**WHAT NEEDS TO BE DONE**
Filter the records for "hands" and keep each line that has it.

**THE RECORDS**

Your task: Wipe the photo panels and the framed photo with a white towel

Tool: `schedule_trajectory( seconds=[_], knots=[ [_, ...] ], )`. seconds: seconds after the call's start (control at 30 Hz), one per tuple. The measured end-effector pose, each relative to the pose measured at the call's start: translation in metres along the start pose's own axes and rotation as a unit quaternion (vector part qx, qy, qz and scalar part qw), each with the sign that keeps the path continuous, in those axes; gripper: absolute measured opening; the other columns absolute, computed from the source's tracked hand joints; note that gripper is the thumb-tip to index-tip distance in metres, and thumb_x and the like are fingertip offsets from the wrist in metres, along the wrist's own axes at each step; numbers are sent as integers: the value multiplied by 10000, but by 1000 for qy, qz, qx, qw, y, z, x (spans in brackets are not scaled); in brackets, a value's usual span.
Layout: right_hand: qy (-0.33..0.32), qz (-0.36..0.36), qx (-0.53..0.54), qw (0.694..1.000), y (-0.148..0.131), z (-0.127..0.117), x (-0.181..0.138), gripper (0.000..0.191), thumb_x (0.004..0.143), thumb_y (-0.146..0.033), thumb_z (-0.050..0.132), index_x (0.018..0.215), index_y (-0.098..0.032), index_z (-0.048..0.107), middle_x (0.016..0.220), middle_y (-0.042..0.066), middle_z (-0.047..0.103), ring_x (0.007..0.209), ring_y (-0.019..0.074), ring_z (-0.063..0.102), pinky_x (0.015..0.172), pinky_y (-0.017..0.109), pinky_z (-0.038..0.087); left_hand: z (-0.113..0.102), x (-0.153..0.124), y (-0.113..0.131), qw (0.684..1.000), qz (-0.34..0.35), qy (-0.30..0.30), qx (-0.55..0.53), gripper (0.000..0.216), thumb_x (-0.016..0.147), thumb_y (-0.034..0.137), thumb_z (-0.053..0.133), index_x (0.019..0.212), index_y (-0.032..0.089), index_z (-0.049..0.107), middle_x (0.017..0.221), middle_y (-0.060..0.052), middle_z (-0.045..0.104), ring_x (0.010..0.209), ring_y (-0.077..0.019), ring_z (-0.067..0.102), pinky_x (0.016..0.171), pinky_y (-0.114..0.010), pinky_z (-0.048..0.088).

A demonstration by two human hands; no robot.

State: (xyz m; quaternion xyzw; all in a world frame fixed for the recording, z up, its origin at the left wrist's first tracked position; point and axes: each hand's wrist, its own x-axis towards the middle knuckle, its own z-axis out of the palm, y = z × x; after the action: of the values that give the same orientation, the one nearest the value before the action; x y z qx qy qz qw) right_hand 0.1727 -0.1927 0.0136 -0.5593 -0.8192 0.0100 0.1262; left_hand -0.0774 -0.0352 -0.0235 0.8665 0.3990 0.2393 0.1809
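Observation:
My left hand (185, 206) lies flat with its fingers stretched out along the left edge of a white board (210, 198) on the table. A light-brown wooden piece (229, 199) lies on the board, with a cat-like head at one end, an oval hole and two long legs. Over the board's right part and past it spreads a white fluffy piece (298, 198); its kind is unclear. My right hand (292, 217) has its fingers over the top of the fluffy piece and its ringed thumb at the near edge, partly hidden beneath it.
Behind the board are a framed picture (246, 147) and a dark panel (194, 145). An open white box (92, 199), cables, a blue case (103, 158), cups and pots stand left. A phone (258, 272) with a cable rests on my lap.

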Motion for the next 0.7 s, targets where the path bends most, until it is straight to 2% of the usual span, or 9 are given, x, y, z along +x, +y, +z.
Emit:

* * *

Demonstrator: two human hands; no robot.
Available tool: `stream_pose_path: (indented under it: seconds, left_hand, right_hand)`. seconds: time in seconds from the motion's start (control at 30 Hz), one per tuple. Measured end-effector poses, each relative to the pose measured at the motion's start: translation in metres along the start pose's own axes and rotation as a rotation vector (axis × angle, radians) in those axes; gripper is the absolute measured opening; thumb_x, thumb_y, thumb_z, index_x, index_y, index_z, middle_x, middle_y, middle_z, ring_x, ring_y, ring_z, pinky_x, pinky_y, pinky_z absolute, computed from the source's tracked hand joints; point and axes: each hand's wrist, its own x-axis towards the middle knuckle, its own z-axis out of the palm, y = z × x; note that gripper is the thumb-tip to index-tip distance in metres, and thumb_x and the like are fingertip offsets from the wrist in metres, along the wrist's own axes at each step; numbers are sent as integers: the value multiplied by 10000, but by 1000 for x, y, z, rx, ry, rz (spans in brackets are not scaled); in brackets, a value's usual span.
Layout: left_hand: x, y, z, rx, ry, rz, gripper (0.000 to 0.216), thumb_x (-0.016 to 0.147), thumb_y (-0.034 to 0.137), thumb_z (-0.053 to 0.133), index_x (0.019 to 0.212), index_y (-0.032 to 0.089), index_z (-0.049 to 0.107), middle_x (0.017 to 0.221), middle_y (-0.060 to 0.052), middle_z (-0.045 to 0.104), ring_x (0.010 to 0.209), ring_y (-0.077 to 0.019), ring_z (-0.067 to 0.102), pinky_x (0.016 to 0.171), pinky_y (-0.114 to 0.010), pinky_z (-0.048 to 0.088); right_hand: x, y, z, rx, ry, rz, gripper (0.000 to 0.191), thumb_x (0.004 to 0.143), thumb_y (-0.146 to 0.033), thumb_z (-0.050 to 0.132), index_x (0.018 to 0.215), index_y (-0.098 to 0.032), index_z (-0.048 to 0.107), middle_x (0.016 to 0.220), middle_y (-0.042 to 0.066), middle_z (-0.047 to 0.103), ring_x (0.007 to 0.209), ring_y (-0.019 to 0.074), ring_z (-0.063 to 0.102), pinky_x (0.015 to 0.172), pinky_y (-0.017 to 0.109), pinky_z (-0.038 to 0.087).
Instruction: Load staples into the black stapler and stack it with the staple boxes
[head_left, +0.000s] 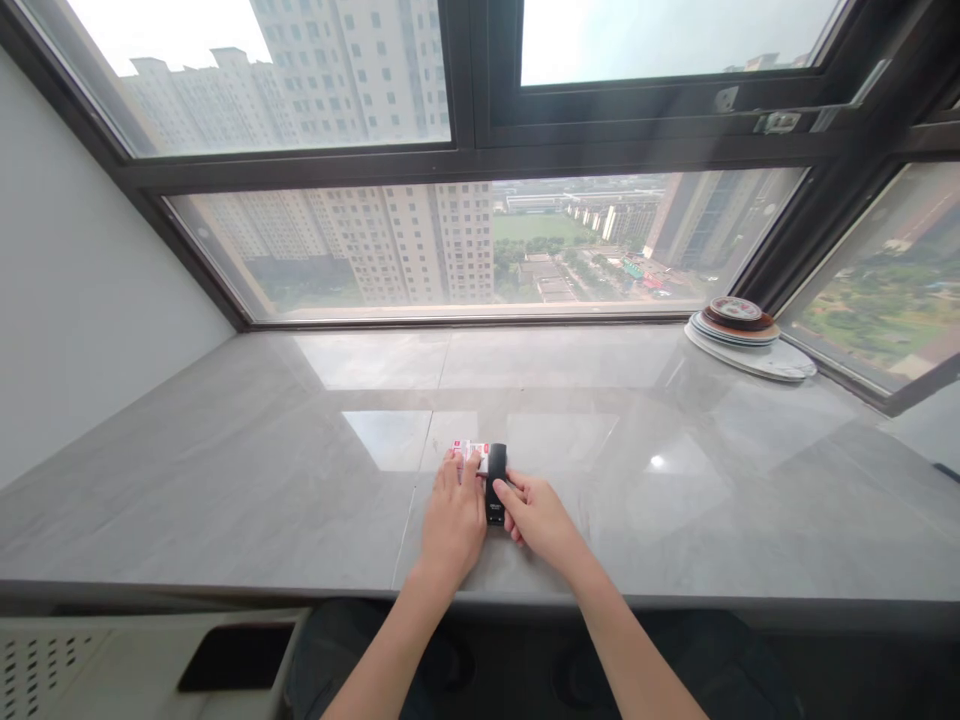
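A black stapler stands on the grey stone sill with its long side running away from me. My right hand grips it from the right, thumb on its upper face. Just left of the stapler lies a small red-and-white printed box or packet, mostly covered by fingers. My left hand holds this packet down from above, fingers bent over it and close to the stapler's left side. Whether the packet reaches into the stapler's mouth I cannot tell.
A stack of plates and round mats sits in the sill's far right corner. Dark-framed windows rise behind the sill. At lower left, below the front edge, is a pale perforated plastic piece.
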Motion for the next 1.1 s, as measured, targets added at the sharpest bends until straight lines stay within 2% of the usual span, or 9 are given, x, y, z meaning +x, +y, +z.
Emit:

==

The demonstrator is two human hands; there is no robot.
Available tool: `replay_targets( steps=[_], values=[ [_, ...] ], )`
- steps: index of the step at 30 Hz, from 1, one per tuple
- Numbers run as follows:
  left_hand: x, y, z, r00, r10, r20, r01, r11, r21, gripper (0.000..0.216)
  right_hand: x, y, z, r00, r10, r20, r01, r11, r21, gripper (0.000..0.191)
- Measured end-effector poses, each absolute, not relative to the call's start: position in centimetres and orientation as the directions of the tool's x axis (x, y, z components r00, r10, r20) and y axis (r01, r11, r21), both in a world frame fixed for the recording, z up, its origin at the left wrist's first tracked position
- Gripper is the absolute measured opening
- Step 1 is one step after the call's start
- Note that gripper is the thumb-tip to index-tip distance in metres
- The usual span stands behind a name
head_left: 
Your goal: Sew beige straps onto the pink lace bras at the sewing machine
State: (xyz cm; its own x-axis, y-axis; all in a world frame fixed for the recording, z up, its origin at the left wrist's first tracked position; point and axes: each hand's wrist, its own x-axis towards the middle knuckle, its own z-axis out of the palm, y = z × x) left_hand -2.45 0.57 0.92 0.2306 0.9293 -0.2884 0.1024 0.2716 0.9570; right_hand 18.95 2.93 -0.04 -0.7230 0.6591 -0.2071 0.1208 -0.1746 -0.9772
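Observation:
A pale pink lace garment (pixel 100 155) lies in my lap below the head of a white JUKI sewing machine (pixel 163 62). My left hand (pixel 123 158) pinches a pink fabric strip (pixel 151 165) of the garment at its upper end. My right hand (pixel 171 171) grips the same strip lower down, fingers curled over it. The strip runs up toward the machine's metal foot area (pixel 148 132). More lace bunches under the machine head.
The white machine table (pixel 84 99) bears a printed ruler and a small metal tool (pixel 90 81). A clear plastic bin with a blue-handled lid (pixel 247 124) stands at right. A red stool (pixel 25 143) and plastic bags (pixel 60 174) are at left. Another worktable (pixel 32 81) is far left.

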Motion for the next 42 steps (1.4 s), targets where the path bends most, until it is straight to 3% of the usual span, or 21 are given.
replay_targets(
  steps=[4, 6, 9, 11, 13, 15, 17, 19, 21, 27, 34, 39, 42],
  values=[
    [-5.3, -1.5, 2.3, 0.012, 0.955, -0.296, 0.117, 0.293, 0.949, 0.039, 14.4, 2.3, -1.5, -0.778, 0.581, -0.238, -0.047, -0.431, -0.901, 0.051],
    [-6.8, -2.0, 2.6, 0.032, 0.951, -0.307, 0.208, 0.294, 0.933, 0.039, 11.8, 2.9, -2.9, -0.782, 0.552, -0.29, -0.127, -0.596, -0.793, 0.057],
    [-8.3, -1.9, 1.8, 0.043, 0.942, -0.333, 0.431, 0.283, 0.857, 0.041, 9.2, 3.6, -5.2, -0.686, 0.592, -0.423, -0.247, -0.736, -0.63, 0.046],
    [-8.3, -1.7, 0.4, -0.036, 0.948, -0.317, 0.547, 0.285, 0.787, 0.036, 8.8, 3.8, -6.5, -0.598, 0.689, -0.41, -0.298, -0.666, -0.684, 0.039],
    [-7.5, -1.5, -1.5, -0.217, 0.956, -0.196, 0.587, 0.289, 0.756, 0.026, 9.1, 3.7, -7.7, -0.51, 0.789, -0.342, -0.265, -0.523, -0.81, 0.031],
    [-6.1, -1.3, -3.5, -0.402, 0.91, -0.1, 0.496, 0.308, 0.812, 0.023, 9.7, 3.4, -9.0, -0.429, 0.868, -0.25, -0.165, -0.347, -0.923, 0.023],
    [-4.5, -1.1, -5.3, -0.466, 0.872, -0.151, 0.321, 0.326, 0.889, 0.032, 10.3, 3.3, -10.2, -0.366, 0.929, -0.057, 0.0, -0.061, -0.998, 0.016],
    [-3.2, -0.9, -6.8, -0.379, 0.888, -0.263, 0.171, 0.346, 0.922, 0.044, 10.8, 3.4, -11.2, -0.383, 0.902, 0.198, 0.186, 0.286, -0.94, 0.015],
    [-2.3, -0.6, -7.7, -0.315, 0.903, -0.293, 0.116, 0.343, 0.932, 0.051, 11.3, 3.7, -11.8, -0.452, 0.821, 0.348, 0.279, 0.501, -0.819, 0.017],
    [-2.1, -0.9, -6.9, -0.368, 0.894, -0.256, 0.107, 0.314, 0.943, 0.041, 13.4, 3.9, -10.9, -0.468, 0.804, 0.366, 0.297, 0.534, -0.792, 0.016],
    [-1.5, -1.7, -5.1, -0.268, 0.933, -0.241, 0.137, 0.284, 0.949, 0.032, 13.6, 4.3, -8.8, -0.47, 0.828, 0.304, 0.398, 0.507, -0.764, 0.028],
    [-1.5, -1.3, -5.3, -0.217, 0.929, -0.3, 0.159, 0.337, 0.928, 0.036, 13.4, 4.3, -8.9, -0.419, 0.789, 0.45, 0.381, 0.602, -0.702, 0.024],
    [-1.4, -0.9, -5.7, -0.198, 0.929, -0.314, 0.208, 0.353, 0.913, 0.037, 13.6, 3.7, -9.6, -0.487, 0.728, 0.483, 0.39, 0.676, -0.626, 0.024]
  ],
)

**EXERCISE SOLUTION**
A demonstration by two human hands; no robot.
Demonstrator: two human hands; no robot.
The demonstrator is two human hands; there is no robot.

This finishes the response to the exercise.